Dierk Seidel

Nacht durchleben

Ich gehe in meinem Zimmer auf und ab. Dreimal wollte ich schon saugen und habe immer wieder abgebrochen, als ich mit einem Blick zum Fenster feststellen musste, dass tiefste Nacht herrscht.

Ich gehe wieder zum Schreibtisch und starre auf meinen Laptop. Viele Menschen sind bei Facebook online, was nicht heißen muss, dass sie wirklich da sind. Heute, an einem Samstagabend. Früher, wenn jemand bei ICQ online war, konnte man sich sicher sein, dass diese Person auch gerade zu Hause war. Vielleicht auch, so wie man selbst damals, vor einer Hausarbeit brütend. Heute heißt online sein gar nichts.

Ich blicke die leeren Seiten in dem Dokument auf meinem Laptop an. Zwinge mich zum Schreiben. Zwang soll ja manchmal hilfreich sein. Sollte ich vielleicht nochmal rausgehen, gucken, was passiert? Inspiration sammeln? Nein, eigentlich passiert ja zurzeit kaum etwas. Vor Corona zog man nochmal los und zwang sich vielleicht auf der Suche nach Inspiration gegenseitig Gespräche auf, denen man nicht entfliehen konnte. Nach langer Zeit stand man dann vor der eigenen Tür und stolperte die Treppen hinauf – ganz, ganz leise. Zu Hause starrte man auf den hell erleuchteten Monitor und tippte tiefsinnige Worte, nur um am nächsten Tag so etwas zu lesen wie:

„Die Nacht ist unendlich, das Schweigen denkt nicht.“

Was soll das heißen, ist doch bescheuert. Heute wäre es manchmal schön, entfliehen zu können. Blicke wieder zum Staubsauger und will saugen, doch ich verschiebe diese beruhigende Tätigkeit auf morgen. Und dann frage ich mich, was morgen eigentlich heißt. Beginnt der Morgen um 5 Uhr 23, wenn es langsam dämmert, wenn die Sonne gegen die Nacht kämpft und merkt, dass sie langsam gewinnt? Oder beginnt der Morgen für jeden immer individuell nach dem Aufstehen? Erleben die, die im Nachtdienst arbeiten, ihren Morgen, wenn sie aus der Arbeitsstätte raustreten oder erst gegen Mittag, wenn sie in ihrer Zweizimmer-Luxuswohnung aufwachen? Man könnte jemanden fragen, der im Nachtdienst arbeitet. Ich könnte den Notarzt anrufen und ihn kommen lassen und fragen, aber dann könnte ich auch gleich mitten in der Nacht saugen. Blicke sehnsüchtig den Sauger an und den staubigen Boden um mich herum.

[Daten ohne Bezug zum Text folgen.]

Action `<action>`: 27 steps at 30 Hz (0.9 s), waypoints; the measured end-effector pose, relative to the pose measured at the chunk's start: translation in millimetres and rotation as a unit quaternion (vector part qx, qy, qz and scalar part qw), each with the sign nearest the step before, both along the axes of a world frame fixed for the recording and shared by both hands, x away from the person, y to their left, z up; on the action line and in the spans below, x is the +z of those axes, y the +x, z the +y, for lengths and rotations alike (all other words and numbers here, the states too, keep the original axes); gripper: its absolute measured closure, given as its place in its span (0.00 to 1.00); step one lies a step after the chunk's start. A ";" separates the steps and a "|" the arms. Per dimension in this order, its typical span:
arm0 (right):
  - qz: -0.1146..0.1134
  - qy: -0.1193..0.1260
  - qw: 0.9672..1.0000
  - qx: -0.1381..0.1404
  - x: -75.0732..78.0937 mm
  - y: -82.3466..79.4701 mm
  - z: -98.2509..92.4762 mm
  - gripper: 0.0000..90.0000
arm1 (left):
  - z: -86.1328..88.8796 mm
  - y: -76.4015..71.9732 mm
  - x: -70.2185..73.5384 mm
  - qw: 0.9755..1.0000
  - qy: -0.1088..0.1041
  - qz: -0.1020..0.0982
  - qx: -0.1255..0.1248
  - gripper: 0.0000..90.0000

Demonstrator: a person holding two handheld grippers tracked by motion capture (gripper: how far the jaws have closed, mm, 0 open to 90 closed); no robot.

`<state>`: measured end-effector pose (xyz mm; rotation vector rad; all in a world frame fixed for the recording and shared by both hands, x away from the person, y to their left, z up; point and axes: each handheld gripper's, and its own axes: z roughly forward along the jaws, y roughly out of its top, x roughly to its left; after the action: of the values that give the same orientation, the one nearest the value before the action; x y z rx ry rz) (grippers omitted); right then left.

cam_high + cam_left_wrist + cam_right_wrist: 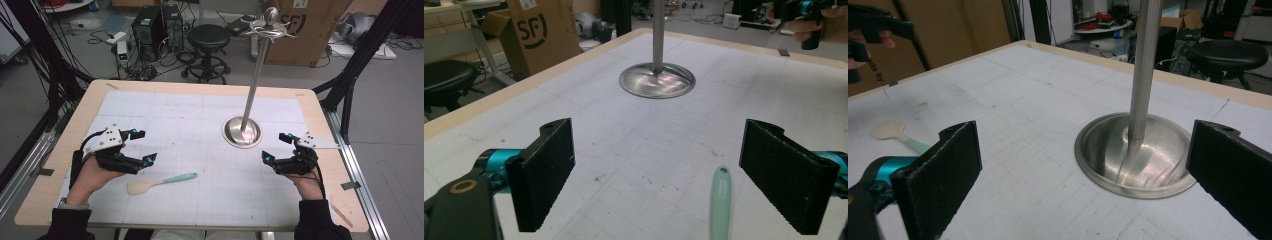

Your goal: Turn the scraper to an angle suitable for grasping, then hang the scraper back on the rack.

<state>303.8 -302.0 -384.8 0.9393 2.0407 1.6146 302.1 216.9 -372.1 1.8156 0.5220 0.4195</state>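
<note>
A small spatula [160, 183] with a cream blade and a mint-green handle [720, 206] lies flat on the white mat near the front, its blade [887, 130] toward the person's left. My left gripper [141, 146] hovers just above and left of it, jaws wide apart with nothing between them. The handle's end reaches up between those jaws in the left gripper view. My right gripper [276, 148] is open at the right side, close to the round steel base [242, 132] of a tall metal stand [1144, 70]. The stand's hooked top [270, 26] carries nothing.
The white gridded mat [200, 115] covers most of the wooden table [60, 150]. Behind the table are a black stool [208, 37], computer towers [157, 25] and a cardboard box [310, 25]. A thin wooden stick [341, 212] lies at the front right corner.
</note>
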 end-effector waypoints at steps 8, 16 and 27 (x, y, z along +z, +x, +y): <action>0.001 0.002 1.000 -0.001 -0.5 1.1 -2.1 0.00 | -2.5 1.2 -2.6 1.000 0.005 0.011 -0.006 0.18; -0.002 0.003 1.000 0.000 0.9 -1.2 -2.3 0.00 | -10.3 1.4 -5.8 0.999 0.012 0.032 -0.033 0.18; 0.001 0.007 1.000 0.000 1.6 -1.8 -4.3 0.00 | -24.8 4.5 -9.2 0.991 0.066 0.083 -0.081 0.20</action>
<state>302.1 -306.3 -383.2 0.9471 2.0332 1.6316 306.6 192.2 -381.3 2.0159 0.4660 0.1966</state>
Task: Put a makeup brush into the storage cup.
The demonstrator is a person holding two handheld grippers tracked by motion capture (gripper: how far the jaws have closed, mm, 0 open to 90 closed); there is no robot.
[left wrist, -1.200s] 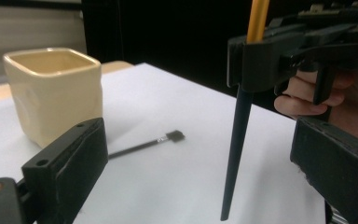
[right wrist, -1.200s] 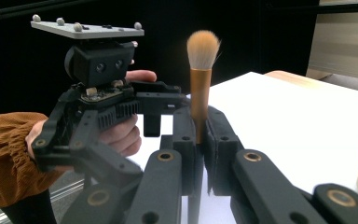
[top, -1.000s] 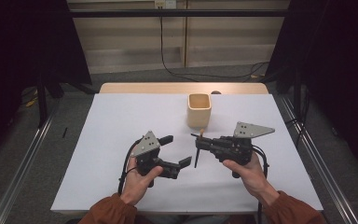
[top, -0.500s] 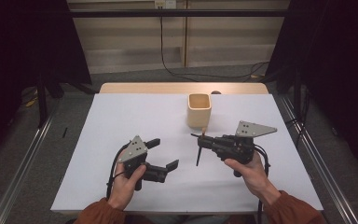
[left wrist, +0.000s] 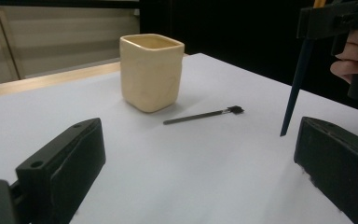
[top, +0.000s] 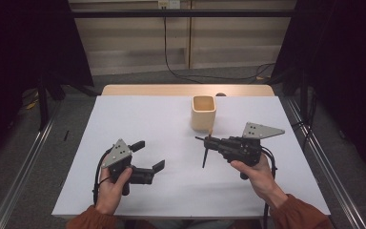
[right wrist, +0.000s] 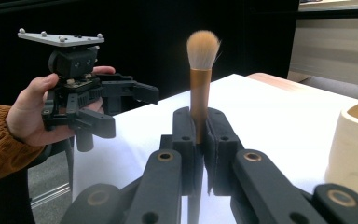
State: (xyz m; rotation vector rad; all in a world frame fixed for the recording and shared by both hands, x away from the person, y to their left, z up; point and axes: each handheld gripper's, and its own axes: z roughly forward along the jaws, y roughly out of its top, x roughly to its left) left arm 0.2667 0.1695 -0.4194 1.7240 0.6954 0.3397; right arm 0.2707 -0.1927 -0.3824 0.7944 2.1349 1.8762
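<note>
Cup [top: 203,113] behind small brush [left wrist: 204,115]; right gripper [top: 208,141] clamps makeup brush [right wrist: 201,70] upright; left gripper [top: 148,155] agape, seemingly unobstructed.

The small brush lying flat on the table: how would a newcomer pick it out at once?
Start at the white table and find the cream square cup standing on it. Just beside the cup's base, in the left gripper view, lies the small brush, flat on the surface and apart from the cup. Unlike the big makeup brush with the copper ferrule clamped upright in the right gripper, it is thin, dark and held by nothing.
</note>
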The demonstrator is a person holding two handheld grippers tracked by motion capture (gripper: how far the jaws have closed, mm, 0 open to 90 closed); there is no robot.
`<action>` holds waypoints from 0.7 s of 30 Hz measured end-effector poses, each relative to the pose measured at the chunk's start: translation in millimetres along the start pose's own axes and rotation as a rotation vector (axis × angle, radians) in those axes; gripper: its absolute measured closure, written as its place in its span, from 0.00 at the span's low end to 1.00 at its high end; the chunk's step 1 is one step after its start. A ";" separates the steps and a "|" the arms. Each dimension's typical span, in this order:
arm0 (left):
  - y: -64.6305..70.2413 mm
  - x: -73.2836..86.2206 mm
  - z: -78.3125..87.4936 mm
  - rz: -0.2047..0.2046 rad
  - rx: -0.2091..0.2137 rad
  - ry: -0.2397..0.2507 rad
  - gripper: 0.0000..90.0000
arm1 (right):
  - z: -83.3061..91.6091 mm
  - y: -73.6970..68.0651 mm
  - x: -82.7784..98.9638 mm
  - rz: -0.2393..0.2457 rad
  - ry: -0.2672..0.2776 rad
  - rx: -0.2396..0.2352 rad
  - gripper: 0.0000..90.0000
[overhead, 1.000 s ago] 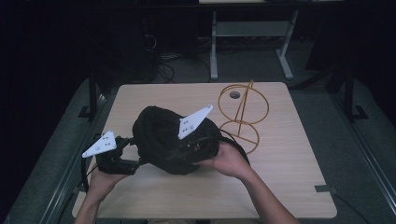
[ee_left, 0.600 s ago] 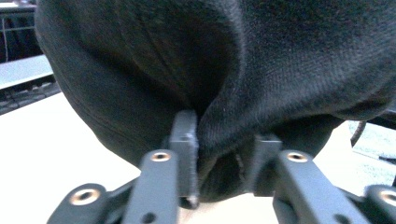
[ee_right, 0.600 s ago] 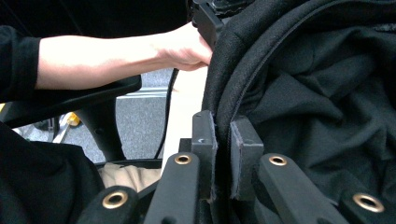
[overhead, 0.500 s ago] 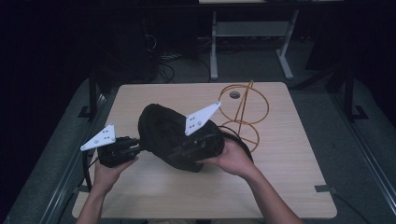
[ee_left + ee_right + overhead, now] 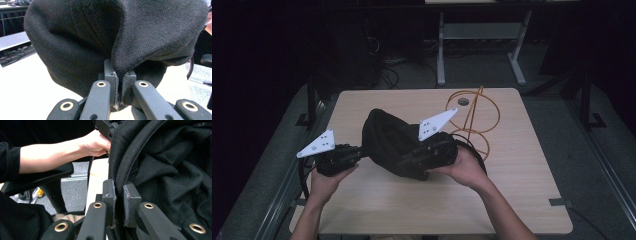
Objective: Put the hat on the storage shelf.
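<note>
A black cloth hood [image 5: 393, 141] is held up over the surface [image 5: 377, 200], beside the orange wire stand [image 5: 473, 117]. The left gripper [image 5: 119, 87] pinches its fold; the right gripper [image 5: 119, 202] clamps its thick hem between narrow jaws.

A dim lab or recording room: a pale wood-topped worktop [image 5: 512, 200] stands alone on grey carpet [image 5: 592, 150], with tangled black cables [image 5: 384, 62] at the upper left and a grey metal bench frame [image 5: 477, 35] at top centre.
</note>
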State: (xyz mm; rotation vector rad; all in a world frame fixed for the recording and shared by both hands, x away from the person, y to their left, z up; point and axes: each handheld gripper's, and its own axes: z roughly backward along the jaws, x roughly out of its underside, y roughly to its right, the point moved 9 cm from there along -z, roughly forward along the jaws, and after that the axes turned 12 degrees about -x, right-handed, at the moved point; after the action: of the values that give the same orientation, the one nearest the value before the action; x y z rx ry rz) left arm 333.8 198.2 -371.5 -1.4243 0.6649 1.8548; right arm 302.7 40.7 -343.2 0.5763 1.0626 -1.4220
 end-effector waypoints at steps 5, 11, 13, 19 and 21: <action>2.1 -11.6 2.4 -0.009 -0.009 0.015 0.96 | 4.3 -0.9 0.5 -0.009 0.027 -0.002 0.90; 3.1 -26.8 5.1 -0.047 -0.021 0.017 0.96 | 8.6 -0.8 -0.9 -0.008 0.047 0.002 0.89; 3.0 -32.9 5.6 -0.055 -0.032 0.011 0.96 | 10.3 -0.3 -1.2 -0.008 0.058 0.004 0.88; 2.4 -56.7 7.1 -0.092 -0.049 0.018 0.97 | 13.7 1.1 -2.7 -0.007 0.085 0.015 0.85; 2.0 -63.1 7.1 -0.103 -0.056 0.011 0.97 | 14.7 1.4 -3.6 0.005 0.091 0.028 0.84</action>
State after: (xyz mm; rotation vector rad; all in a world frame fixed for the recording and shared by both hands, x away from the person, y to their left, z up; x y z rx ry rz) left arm 337.8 188.7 -308.8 -1.4774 0.5383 1.7989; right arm 308.2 30.1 -333.8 0.6696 1.1136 -1.4191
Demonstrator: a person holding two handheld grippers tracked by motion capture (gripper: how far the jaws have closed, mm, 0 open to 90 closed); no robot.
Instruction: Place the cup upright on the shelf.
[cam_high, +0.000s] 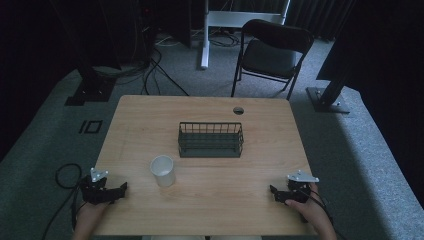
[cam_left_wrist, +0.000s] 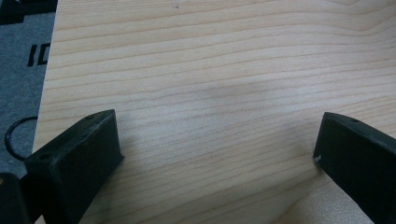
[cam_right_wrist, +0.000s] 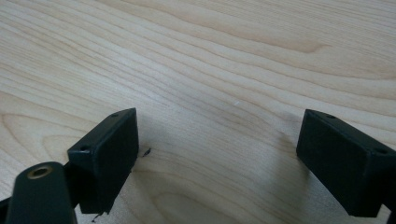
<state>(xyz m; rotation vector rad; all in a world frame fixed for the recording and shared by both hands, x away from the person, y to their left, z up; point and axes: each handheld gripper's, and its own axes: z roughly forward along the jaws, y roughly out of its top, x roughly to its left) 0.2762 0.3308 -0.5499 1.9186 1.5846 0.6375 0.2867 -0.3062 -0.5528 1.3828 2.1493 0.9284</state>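
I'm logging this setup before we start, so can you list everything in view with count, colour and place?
table: 1, light wood, centre
wire basket: 1, dark, middle of table
paper cup: 1, white, upright, nearer and to the left of the basket
folding chair: 1, black, beyond the table
cables: several, black, floor at far left
left gripper: 1, black, near left table edge, jaws apart
right gripper: 1, black, near right edge, jaws apart

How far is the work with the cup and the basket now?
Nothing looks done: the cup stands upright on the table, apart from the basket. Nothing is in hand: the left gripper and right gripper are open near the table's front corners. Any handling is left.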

Wird Zeit mal wieder ein paar Zeilen zu tippen. Ich richte mich auf und blicke zum Laptop. Leere erfüllt meinen Kopf. Wie spät ist es eigentlich? 23 Uhr 38. Bald ist morgen. Wenn man den Tag meint und nicht die Tageszeit.

Wenn ich jetzt saugen könnte, würde ich die Zeit genießen. Dieses gleichklingende wwwwwwwww würde mich beruhigen und mein Herz erwärmen und mich vergessen lassen, dass ich eigentlich etwas schreiben wollte. Will ich eigentlich gar nicht schreiben? Will mein Unterbewusstsein insgeheim, dass ich das Schreiben bleiben lasse? Saugen, die Leidenschaft des kleinen Mannes. Geht aber ja nicht, ist ja tiefe Nacht. Ich wippe ein wenig auf meinem Sitzball auf und ab und tippe dann die ersten Zeilen in dieser Nacht:

Saugen, die Leidenschaft, die Leiden schafft, zumindest in der Nacht.